Architectural icon: Cathedral Notre Dame
Found at the edge of the old town on Boulevard Roosevelt and Rue Notre Dame, Luxembourg City's cathedral is a fine example of late Gothic architecture with ornaments in Renaissance style and an interior that boasts Baroque and neo-Gothic ornamentation.
Designed to serve as a church for the Jesuits who arrived in Luxembourg at the turn of the 17th century and started a college in what is now the City's national library, the original church was built between 1613 and 1621.
Not always known as Our Lady
The Jesuits departed in 1773 and the church was gifted to the City, temporarily taking the name Saint Nicolas et Sainte Thérèse, before returning its affiliation to Our Lady in 1848.
It was elevated to the status of cathedral by Pope Pius IX in 1870.
Expansion and fire
The cathedral was expanded in the 1930s by Luxembourg architect Hubert Schumacher. The present nave (the side closest to Rue Notre Dame) is the original construction, whilst the choir and crypt were added by Schumacher.

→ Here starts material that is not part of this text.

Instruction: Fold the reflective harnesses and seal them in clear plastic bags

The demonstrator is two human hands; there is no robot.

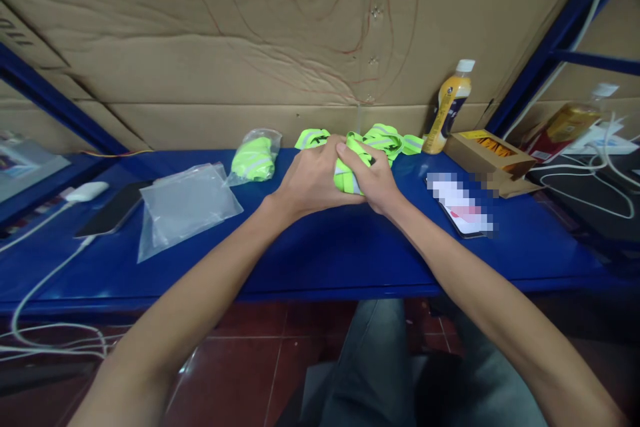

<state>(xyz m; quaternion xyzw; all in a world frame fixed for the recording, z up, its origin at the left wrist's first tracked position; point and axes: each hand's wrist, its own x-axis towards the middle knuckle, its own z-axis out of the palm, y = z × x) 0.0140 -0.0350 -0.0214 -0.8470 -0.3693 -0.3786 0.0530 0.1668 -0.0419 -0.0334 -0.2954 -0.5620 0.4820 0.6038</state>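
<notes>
My left hand (311,180) and my right hand (373,177) are closed together around a bundled neon-yellow reflective strap (345,180) with silver-grey stripes. The bundle sits between my palms, partly hidden by the fingers. Just behind my hands, more of the same neon strap (385,139) lies loosely heaped against the cardboard; whether it joins the bundle I cannot tell. To the left, a clear plastic bag (275,140) holds another neon bundle. Flat clear plastic bags (190,203) lie farther left on the blue shelf (320,257).
An upright yellow drink bottle (450,107) stands at the back right, beside an open cardboard box (495,157). A lit phone (463,207) lies near my right forearm. On the left are a dark phone (115,207) and a white charger (87,191) with cables. Cardboard (240,67) walls the back.
</notes>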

The cathedral has three towers. The original Jesuit-built tower on the west-side contains the bells, whilst the east and central towers were added in the last century. The central tower is shorter with a copper peak, and is supported by steel beams constructed at Belval.
In 1985 the west tower caught fire and several of the bells were destroyed.
Artworks from several centuries
Inside, you can marvel at columns decorated with arabesques. You’ll also find many alabaster decorations including Baroque angels, and the organ tribune, the work of 17th century German sculptor Daniel Müller.
The beautiful stained-glass windows that illuminate the choir from the apse are the work of French artist Louis Barrel.
The nave’s stunning stained-glass windows were created in the 19th century and come from the workshop of Maréchal de Metz.
Our Lady and lion statues
The most famous icon remains the statue of Our Lady the Comforter of the Afflicted, patron saint of Luxembourg. You’ll find her at the back of the choir, wearing traditional clothing dating back to the middle ages.
It’s thought that the statue was made in 1624, and it remains the centrepiece of the Octave celebrations, although it only came to the Cathedral Notre Dame in 1794.
Bronze gates and the two lions that flank the Ducal crypt were created by Auguste Trémont (who also created the lions that flank the City Hall). The crypt is also the resting place for John the Blind, King of Bohemia and Count of Luxembourg.
In the cemetery of the cathedral stands the National Monument to the Resistance and to the Deported, its centrepiece a bronze monument entitled “Political Prisoner”, the work of the 20th century Luxembourgish sculptor, Lucien Wercollier.
Commentators have highlighted the wealth of art contained in the unusual building, but also that unlike many historical icons, it is not just a tourist attraction but has a regular attendance for mass.
Visit or tour
You can book group tours covering the ecclesiastical heritage of the City with Luxembourg City Tourist Office. Tours may have restrictions to meet Covid-19 requirements.
If you prefer to explore on your own, Cathedral Notre Dame is open Monday to Saturday 08.00 to 18.00 and Sunday 08.00 to 19.00, subject to exceptional events and services. If you want to attend mass on Saturday or Sunday evening (maximum of 100 people), you must register in advance one 22 29 70-1.